Of course, the response of Christ to John the Baptist was: “Go and tell John what you have seen and heard. The blind see, the lame walk, the deaf hear, the dead are raised, the poor have the gospel preached to them, and blessed is he who is not scandalized in me” (Lk. 7, 22-23). Christ reveals the supernatural dimension of His “I” and the works that He performs. They are not sensible perceptions on the same level of experience as we would find “street signs and dollar bills.” As the face of the risen Christ was sensibly perceived but not recognizable except by an interior conversion, so also these events could not be recognized for what they were except by a conversion to the relational. The supreme axiom of epistemology is, “like is known by like.” And so Benedict declares rather early on in his book: “The great question that will be with us throughout this entire book: What did He [Christ] bring? The answer is very simple: God!!
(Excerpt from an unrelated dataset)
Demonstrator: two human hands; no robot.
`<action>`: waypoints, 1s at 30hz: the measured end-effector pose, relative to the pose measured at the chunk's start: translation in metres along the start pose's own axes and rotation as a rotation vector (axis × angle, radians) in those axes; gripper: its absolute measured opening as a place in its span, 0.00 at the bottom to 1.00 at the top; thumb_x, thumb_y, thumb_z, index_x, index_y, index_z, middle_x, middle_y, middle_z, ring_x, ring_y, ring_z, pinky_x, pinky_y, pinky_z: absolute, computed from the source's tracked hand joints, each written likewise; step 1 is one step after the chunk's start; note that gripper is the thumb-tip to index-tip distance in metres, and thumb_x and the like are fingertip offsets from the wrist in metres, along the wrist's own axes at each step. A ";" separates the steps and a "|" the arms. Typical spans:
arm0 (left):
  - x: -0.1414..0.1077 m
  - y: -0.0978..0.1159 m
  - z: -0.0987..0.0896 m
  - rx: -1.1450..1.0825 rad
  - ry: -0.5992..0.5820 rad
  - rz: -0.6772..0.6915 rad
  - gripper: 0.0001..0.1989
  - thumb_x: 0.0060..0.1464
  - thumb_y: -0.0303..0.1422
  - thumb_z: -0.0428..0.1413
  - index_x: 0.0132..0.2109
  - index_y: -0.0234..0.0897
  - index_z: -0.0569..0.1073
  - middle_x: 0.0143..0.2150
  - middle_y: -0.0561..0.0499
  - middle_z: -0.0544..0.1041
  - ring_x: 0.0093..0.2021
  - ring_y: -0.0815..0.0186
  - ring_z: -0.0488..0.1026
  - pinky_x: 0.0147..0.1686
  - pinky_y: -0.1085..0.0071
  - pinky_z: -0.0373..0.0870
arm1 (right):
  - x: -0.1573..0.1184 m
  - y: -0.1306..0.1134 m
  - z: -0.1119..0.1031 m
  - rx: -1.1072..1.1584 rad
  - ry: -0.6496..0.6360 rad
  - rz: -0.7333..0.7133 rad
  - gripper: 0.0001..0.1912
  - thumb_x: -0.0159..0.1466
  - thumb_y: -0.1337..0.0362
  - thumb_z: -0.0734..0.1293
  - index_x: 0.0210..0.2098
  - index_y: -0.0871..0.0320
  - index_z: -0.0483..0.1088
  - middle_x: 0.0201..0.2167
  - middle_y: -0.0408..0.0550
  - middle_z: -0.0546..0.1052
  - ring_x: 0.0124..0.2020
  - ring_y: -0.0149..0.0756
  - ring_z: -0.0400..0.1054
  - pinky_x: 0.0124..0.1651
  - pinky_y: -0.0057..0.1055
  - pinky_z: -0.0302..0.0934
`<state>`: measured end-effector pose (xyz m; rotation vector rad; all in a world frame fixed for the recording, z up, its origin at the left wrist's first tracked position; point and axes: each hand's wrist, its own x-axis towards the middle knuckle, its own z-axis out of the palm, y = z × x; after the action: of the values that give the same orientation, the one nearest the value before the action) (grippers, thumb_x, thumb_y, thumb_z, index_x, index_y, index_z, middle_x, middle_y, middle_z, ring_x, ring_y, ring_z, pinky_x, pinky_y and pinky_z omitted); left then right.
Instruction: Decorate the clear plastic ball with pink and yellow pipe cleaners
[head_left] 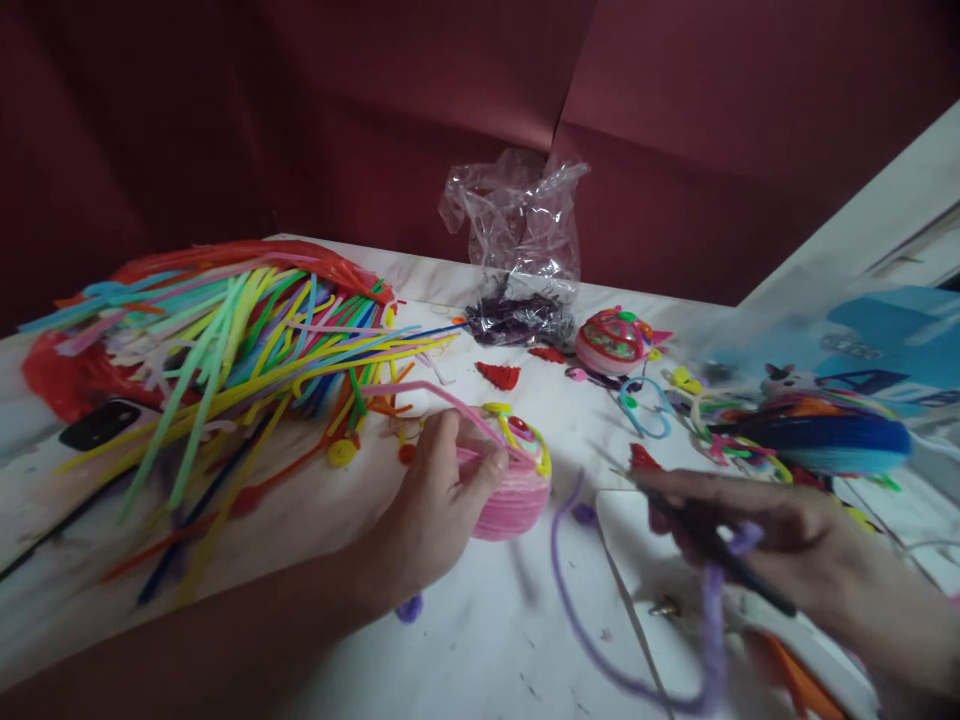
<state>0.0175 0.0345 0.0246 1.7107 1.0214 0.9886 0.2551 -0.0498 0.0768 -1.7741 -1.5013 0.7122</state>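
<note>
My left hand [439, 500] is closed, thumb against fingers, on a pink pipe cleaner [427, 388] at a pink ball [514, 508]. The ball carries yellow trim and small coloured pieces; part of it is behind my fingers. To the right, my right hand [780, 550] grips a slim black tool with a thin pointed end [720, 555]; it is blurred, so its kind is unclear. A curved purple pipe cleaner [570, 590] loops below this hand. Whether the hand also holds it, I cannot tell.
Many coloured pipe cleaners [225, 340] spill from a red plastic bag [56, 375] at the left, near a phone [109, 424]. A clear plastic bag [525, 240] stands behind. Another decorated ball [613, 343], red felt triangles [499, 376] and a blue ball [832, 440] lie around.
</note>
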 end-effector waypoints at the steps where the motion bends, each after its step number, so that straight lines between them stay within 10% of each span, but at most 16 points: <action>1: 0.000 0.000 0.000 0.001 0.004 -0.007 0.12 0.58 0.38 0.50 0.48 0.40 0.64 0.49 0.44 0.69 0.51 0.56 0.66 0.52 0.56 0.62 | -0.005 -0.002 0.007 0.065 -0.071 -0.007 0.19 0.43 0.56 0.72 0.36 0.46 0.80 0.26 0.47 0.82 0.24 0.46 0.75 0.21 0.31 0.70; 17: -0.001 0.002 0.000 0.005 0.006 0.004 0.13 0.58 0.38 0.49 0.49 0.39 0.64 0.49 0.43 0.67 0.52 0.55 0.65 0.53 0.55 0.61 | -0.013 0.003 0.038 0.302 -0.182 -0.092 0.17 0.49 0.56 0.72 0.39 0.34 0.77 0.28 0.38 0.81 0.25 0.37 0.75 0.27 0.25 0.69; 30: -0.001 0.002 0.001 -0.059 -0.015 -0.008 0.14 0.57 0.36 0.50 0.49 0.36 0.63 0.50 0.41 0.68 0.53 0.57 0.65 0.56 0.56 0.60 | -0.016 0.010 0.044 0.417 -0.200 0.031 0.15 0.52 0.62 0.72 0.40 0.47 0.78 0.25 0.45 0.79 0.24 0.31 0.71 0.29 0.23 0.69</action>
<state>0.0184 0.0333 0.0257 1.6619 0.9794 0.9901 0.2238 -0.0597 0.0421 -1.4437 -1.3313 1.1543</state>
Hence, to see Christ for John – as for us now – consisted in going through conversion. He had “to become blessed by this unquestioning acceptance of God’s obscure will; to reach the point of asking no further for external, visible, unequivocal clarity, but, instead of discovering God as we an apple tree or a neon sign, that is, in a purely external way that requires no interior commitment. We can see him by becoming like him, by reaching the level of reality on which God exists.”
The Leitmotif of Benedict’s “Jesus of
Benedict explicitates the above with “the great question that will be with us throughout this entire book: What did Jesus actually bring, if not world peace, universal prosperity, and a better world? What has he brought?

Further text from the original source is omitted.